The main factor is real-time reactivity. To reduce the level of damage, you must firstly shorten the time after discovery of an attack. Probes should be installed in the system environment. High-level cyber-criminals will still get through, while others while leave faint signal of their stay. A desk position that remains “active” during non-work hours, a data stream transmission using a usual protocol. When there is a suspicion, we can go look for the intrusion and identify. Second key point here is to be selective inasmuch as you cannot protect everything all the time. The data handling systems should be segmented into non-miscible units, i.e., threat-proof, with professionally managed system access authorizations.
How do you build up a strong cyber-security offer?
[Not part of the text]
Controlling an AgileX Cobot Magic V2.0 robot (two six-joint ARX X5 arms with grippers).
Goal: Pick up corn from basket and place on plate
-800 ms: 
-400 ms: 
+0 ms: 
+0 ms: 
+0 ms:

What is called high-grade security is very confidential and represents an economically narrow slot. An example, the military communication codes used in nuclear sites. The general public market here is totally in the hands of the Americans. They have bought out all the competition and built several billion dollar groups ‘verticalized’ round Intel, Microsoft or Cisco. For mid-grade security measures, viz., assuring the defence of large, vital industrial groups, there are not really any offers in Europe given that the subject matter was largely ignored. More than 95% of those companies that propose solutions have capital assets amounting to less than 5 Meuros. Most often, it is the start-ups that are undercapitalized, offering a limited range of products, fragile R&D activities and who have a hard time trying to expand their business, especially in foreign market-places. Large industrial groups hesitate to outsource their cyber-security for fear of running into problems associated with re-deployment and renewed staff … In the USA, the Department of Homeland Security, who hold joint control over the National Security Agency (NSA) have a total turnover of 50 billion $US and invest 3 billion $US each year in cyber-security with 80 000 persons on the associate industrial payrolls. Here we can see that we have a sector that demands consolidation. In France, what is called « Plan 33 » a pact for cyber defence in a renewed industrial France, written into the framework of a the recent creation of a specifically French sector for security measures is both a step in the right direction and excellent news.
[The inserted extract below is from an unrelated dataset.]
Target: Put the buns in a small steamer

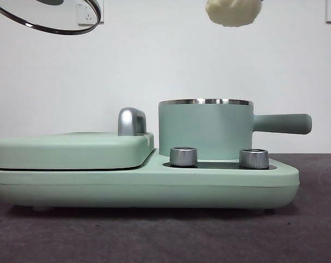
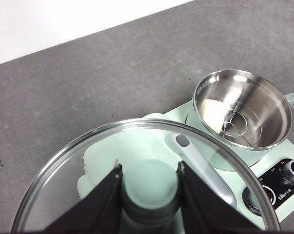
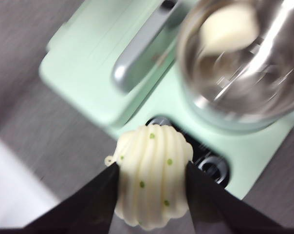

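I see my right gripper (image 3: pixel 152 187) clamping the ridged bun (image 3: pixel 153 175) high above the small steamer (image 1: pixel 206 129), where the smooth bun (image 2: pixel 214 113) already lies, while my left gripper (image 2: pixel 149 178) grips the lid knob (image 2: pixel 150 187).

The table (image 1: pixel 39 235) has a dark grey top that looks a bit rough, like felt. A big mint-green cooker (image 1: pixel 143 183) sits right on it, in the middle. The cooker is long and low and takes up most of the width of the table. There is bare grey table in front of it, on the near side, and a little more at the left and right ends. Far behind the table there is a plain white wall (image 1: pixel 154 66).
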`<act>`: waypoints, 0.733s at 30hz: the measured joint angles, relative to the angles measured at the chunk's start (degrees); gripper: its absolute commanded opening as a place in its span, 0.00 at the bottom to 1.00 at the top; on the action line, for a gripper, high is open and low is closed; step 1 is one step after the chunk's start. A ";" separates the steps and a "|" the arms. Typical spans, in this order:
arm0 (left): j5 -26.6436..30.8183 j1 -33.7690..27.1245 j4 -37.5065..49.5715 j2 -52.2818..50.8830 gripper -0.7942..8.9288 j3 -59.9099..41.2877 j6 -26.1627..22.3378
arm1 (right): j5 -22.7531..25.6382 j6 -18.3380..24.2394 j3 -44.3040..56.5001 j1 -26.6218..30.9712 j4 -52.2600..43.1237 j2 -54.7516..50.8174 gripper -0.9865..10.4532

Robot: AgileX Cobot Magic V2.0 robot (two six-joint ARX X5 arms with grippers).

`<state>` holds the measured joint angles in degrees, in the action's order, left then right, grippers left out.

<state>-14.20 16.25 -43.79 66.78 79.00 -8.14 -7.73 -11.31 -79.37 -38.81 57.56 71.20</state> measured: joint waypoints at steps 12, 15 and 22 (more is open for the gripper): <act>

The French CNIL (national commission for computer uses and liberties) and foreign counterparts focus on protecting individuals. Should similar institutions be set up to protect the corporate business world?
CNIL, inasmuch as its remit is to protect private persons against potentially abusive use of the personal data, is still interested in the same persons when they are at work. The Commission therefore has a high-profile presence. But the CNIL is not in charge of protecting merchant goods or corporate data. That is the company’s responsibility, with possible support and advice from France’s ANSSI (national agency for information system security) or from trustworthy cyber-security companies that we can see developing today. The only real problem here is that today these companies are too small. The cyber-security sector of activities should be organized and rapidly consolidated.
Can we envision a global regulatory authority empowered to guarantee integrity of systems and information exchanges over networks against attacks by hackers?
Some people are currently looking at this issue but to date their attempts have been embryonic. States do not all share the same objectives, or even the same conception of what public and private liberties mean!